Monday, Dec. 30, 1929

Two Men

P: "He had an intense appreciation of the good things of life; good wine, good music, were appreciated to the full; his capacity for enjoyment was not marred by any pangs of doubt as to whether the course he happened to be pursuing was right. It was always right--always inevitable. He once said that he never regretted anything he had done--his only regret was for the opportunities for enjoyment which he had foregone or missed. Above all, he enjoyed the success of his own policy and was rightly proud of the service he had rendered to his country and the great personal position he had achieved."

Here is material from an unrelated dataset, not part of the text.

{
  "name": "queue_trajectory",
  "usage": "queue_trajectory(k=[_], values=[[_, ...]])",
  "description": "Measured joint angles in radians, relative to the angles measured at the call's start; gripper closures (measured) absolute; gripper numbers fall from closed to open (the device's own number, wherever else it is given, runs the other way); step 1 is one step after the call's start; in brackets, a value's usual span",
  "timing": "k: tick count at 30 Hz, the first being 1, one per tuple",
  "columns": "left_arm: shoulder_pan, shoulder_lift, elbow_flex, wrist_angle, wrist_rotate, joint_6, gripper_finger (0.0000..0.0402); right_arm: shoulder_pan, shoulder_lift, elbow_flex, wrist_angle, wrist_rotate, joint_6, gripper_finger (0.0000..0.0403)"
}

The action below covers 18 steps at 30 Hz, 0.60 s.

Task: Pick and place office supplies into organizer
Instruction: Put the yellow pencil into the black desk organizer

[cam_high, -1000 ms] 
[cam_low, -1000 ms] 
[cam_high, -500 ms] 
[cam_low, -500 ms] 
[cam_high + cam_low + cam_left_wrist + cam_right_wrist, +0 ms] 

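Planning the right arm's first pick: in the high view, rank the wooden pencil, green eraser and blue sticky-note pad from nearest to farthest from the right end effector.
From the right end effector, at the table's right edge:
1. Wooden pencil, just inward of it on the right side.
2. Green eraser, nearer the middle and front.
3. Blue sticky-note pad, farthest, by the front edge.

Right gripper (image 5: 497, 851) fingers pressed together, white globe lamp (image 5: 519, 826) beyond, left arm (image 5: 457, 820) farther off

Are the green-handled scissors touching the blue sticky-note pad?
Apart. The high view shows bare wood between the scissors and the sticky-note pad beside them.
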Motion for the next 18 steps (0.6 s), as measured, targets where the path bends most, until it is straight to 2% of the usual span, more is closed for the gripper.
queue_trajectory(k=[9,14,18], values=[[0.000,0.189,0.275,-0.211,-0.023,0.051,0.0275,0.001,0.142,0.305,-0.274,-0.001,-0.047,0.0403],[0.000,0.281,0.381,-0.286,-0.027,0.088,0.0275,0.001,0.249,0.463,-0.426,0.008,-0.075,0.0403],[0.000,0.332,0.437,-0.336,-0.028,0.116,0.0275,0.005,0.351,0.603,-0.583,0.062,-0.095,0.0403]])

The great man thus thumbnail-sketched was Gustav Stresemann who died of a form of apoplexy (TIME, Oct. 14). Thumbnailer: Viscount D'Abernon, patrician first Ambassador of Great Britain to the German Republic, writing in the January issue of Foreign Affairs, scholarly grey-bound U. S. quarterly. Of Stresemann and himself the Viscount writes: "For six years we were in almost daily intercourse. ... I believe that no two men in similar positions were ever more frank with one another or more free. . . ."

P: Best hater of Stresemann was Clemenceau. Last week Clemenceau was thumb-nailed by the only woman except his daughters to whom he left money (100,000 frs: $3,930), his stenographer, Mme. Pernoud.

"The morning I was summoned to go to Clemenceau's home," said she in Paris, "I was warned above all not to put rouge on my lips, and not to wear high-heeled shoes. 'Clemenceau has a horror of all those things in women,' I was told. Moreover, I had to use a goose quill pen, because the Tiger always hated the grating of steel pens. I consented to sacrifice these feminine vanities, and went not without trembling to the door of this 'terror of ministers,' this irascible enemy of governments.

"I was received with the utmost cordiality. From the first morning that I worked with Clemenceau I learned of his great heart, his unfailing generosity, and his great respect for humble folk. . . . His grandeur was that of a god, but his simplicity attached him to earth.

"People were wrong to say that Clemenceau was an antifeminist. In giving women franchise and social liberty, he did fear the influence on them by the clergy. Accordingly he was against too much power for women in Catholic countries. The Protestant religion he considered more as a philosophy, and he admitted therefore that universal suffrage was feasible in Protestant countries."